Verizon appears poised to let brands sponsor your TV watching.
Sometime this summer Verizon will launch in the U.S. an ad-supported TV service delivered via the internet. The service will feature live and on-demand programming as well as programming from digital video networks like AwesomenessTV, Verizon Exec VP-President of Product Innovation and New Business Marnie Walden said during a conference call Tuesday morning to announce the close of its AOL acquisition.
She referred to the service -- whose underlying technology Verizon acquired from Intel -- as a "mobile-first video product."
Internet-delivered TV sounds like a great idea. Streaming video over the internet instead of through a cable box means that people can watch TV on any device they want wherever they are. But all of that content comes with the cost of piping that data -- and video packs more data than any other type of content -- to people's devices.
Verizon could assume the cost of that data, which would weigh down its profits. It could pass on the data costs to its customers by charging them for the amount of data that they use similar to the way it sells wireless data plans, which would aggravate its customers. Or it could ask the programmers like AwesomenessTV to pay for the data people use to watch their content, which would run afoul of the FCC's net neutrality rules.

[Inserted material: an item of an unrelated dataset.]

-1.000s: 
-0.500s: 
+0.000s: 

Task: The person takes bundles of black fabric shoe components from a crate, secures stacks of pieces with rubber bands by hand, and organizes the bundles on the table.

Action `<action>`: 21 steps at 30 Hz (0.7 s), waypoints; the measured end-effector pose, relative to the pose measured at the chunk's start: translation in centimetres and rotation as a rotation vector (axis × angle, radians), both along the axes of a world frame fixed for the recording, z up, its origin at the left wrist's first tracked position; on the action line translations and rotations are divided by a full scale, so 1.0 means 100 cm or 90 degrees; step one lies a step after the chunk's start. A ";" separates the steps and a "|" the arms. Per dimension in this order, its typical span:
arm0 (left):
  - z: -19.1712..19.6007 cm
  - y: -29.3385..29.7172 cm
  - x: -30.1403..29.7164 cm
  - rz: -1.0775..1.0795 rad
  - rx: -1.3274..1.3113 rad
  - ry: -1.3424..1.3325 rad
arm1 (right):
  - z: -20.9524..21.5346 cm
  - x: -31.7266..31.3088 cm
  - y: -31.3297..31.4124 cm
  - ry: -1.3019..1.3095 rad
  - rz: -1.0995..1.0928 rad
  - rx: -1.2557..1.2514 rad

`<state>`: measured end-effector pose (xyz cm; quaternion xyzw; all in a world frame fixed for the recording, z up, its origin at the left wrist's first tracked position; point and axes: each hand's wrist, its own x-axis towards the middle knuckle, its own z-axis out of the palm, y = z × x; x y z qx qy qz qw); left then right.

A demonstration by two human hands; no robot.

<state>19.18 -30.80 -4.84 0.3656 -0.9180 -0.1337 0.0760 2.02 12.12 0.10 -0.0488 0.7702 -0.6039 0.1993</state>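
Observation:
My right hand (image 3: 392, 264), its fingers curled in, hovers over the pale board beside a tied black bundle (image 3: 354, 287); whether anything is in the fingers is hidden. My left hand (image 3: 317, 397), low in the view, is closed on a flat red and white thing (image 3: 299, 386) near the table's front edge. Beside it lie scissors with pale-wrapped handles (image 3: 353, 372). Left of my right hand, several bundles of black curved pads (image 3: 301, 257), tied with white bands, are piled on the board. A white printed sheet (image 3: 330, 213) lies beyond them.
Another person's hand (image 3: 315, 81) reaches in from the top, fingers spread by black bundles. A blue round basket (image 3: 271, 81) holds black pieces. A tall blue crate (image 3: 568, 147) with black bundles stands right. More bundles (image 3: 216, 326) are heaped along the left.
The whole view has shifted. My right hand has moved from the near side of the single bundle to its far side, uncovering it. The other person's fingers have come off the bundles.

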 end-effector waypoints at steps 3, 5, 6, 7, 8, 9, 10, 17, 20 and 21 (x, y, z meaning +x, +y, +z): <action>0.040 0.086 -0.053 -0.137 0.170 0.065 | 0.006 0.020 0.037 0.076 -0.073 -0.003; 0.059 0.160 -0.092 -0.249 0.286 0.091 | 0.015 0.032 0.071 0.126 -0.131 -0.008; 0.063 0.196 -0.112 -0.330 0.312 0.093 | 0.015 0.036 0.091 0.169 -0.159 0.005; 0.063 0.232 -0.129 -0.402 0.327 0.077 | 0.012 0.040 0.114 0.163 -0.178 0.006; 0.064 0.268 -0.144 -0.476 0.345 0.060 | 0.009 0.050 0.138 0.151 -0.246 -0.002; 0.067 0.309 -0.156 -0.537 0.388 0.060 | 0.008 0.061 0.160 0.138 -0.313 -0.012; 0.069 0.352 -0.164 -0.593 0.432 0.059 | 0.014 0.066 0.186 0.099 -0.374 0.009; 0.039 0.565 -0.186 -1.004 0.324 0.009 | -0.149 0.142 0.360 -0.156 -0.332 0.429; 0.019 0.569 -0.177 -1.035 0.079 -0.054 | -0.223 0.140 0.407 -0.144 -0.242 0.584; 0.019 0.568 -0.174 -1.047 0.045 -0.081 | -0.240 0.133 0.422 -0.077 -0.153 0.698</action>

Verizon has come up with another option. The company will let advertisers pick up the bill. "Ad-sponsored data is part of the product offering," said Ms. Walden of Verizon's upcoming internet TV service. She added that there would also be "premium offerings" but did not specify whether that means people would be able to pay for an ad-free version of the service.
Ms. Walden didn't detail how Verizon's sponsored data program would work, but its biggest rival AT&T already operates a sponsored data program that could offer a peek into Verizon's plans. In January 2014 AT&T announced that brands would be able to pay AT&T to cover the costs of streaming data for particular sites or apps to AT&T's wireless customers. The customers get to check out those sites or apps without adding to their wireless bills, marketers get to put their brand in front of those people and AT&T gets to protect its profits.
Asked whether letting brands sponsor the service's data would violate the FCC's net neutrality rules -- which prohibit a company like Verizon from letting someone pay to prioritize the delivery of specific content over other content -- Ms. Walden said, "we believe we are well within the ability to do that." The FCC's net neutrality rules appear to permit the kind of sponsored data program that AT&T runs and Verizon is preparing to run.
While Verizon operates its own internet and wireless services that people could use to stream its upcoming internet TV service, the service will also work over its competitors' internet and wireless services. However some features will only work when streamed through Verizon's pipes, such as "multicast for live delivery," Ms. Walden said. That appears to mean the ability for one customer to stream live programming from the internet TV service across multiple devices at the same time.
Sponsoring people's TV watching won't be the only way for brands to advertise on Verizon's internet TV service. The service will also carry ads sourced from AOL, which sells ads directly and also operates a suite of ad-tech tools to automate ad sales through real-time auctions.